### Instructions for the task
Scan the records below and report how many lines contain the word "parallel", giving the number by itself.

Extracted data entries:
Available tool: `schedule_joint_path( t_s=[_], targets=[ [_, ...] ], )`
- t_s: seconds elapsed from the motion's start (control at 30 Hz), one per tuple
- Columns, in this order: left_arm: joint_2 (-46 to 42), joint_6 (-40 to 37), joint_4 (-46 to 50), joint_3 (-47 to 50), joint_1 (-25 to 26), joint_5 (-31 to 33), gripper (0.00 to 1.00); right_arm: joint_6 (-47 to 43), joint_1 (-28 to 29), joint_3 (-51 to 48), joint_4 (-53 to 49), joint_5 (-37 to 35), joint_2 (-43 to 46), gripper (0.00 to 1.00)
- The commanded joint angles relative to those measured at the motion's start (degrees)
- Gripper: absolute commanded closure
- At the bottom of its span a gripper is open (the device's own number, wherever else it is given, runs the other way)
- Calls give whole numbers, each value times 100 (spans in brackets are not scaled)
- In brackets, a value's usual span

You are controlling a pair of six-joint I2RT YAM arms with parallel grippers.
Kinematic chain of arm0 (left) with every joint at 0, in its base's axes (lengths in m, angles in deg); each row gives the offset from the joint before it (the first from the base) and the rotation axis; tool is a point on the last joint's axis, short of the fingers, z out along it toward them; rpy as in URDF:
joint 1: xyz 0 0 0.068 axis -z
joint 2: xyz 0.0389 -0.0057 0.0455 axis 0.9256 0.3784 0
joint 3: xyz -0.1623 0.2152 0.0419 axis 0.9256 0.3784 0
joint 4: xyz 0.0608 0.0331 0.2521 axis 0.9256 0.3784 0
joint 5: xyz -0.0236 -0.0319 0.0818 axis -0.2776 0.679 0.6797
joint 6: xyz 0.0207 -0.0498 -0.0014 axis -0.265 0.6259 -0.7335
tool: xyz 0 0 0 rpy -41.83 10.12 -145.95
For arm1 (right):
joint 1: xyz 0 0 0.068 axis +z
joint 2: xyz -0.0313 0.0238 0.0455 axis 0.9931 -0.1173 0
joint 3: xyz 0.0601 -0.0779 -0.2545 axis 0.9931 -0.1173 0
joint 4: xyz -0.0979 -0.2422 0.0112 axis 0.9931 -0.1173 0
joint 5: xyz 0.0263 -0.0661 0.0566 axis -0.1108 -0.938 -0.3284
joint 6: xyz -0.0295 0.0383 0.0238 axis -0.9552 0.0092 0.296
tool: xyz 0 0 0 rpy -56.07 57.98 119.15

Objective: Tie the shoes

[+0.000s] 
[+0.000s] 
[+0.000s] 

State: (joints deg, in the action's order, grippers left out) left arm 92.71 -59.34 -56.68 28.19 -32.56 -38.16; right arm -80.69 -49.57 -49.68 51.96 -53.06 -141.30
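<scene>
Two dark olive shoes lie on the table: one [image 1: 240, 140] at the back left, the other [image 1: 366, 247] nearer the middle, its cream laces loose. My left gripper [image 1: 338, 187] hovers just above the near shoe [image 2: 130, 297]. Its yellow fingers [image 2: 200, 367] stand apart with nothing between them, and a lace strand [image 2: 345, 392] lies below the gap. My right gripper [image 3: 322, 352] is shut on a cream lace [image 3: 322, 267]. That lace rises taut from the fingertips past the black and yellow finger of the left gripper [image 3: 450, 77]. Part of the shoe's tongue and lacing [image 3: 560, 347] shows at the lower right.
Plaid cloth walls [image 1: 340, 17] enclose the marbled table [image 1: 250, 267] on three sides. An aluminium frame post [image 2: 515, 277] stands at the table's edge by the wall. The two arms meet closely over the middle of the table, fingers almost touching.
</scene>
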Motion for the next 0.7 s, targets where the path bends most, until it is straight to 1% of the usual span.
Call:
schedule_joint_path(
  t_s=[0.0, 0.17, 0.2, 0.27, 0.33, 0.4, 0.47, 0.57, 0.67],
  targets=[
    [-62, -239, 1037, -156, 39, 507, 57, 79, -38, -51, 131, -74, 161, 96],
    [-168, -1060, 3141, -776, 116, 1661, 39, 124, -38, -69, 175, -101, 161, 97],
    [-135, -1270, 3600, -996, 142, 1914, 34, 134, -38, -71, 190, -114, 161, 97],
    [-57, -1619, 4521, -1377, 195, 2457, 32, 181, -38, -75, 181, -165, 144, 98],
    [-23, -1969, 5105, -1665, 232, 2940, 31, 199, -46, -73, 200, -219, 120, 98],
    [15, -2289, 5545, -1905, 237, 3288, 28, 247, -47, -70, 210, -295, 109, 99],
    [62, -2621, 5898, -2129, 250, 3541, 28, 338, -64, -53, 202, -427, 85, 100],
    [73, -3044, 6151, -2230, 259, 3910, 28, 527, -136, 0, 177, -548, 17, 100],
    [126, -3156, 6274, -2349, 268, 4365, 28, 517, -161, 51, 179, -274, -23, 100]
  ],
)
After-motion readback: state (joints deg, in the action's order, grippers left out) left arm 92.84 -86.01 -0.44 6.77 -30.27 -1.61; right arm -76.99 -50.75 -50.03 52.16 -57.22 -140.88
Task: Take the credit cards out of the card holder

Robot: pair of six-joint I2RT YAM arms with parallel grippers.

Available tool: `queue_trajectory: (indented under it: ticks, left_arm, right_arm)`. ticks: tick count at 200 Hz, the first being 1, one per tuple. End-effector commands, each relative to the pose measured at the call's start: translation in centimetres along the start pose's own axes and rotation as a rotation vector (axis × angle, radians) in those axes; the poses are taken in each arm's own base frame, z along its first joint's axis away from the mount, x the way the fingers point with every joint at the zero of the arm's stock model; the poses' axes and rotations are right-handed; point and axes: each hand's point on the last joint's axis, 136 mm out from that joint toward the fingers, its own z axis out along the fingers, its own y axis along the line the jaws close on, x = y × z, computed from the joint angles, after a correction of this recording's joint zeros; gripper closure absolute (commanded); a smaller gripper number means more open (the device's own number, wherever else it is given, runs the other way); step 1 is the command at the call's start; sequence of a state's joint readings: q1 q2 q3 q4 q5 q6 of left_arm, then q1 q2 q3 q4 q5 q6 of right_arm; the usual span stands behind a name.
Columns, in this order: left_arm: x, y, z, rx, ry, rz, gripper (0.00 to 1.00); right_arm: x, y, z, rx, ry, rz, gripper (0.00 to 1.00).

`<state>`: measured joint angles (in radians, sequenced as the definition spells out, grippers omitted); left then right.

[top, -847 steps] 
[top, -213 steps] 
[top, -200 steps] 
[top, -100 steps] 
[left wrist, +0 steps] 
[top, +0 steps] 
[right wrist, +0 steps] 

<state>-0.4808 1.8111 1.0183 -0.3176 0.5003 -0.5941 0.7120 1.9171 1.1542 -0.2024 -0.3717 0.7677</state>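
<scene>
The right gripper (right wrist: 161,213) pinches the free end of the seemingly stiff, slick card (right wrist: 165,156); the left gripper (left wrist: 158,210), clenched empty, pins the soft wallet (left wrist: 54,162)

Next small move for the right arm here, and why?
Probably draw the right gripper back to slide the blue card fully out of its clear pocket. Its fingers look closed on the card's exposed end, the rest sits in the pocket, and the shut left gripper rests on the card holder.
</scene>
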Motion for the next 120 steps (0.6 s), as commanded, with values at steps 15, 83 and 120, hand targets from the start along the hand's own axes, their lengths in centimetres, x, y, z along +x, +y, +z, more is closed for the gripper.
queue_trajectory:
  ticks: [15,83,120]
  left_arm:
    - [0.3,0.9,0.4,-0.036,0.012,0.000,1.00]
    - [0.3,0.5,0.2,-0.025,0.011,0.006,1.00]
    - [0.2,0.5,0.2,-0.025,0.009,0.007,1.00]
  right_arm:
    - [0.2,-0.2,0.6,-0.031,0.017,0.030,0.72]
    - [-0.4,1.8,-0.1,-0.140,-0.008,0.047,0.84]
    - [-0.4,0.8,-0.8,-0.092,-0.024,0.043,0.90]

### Problem solution
2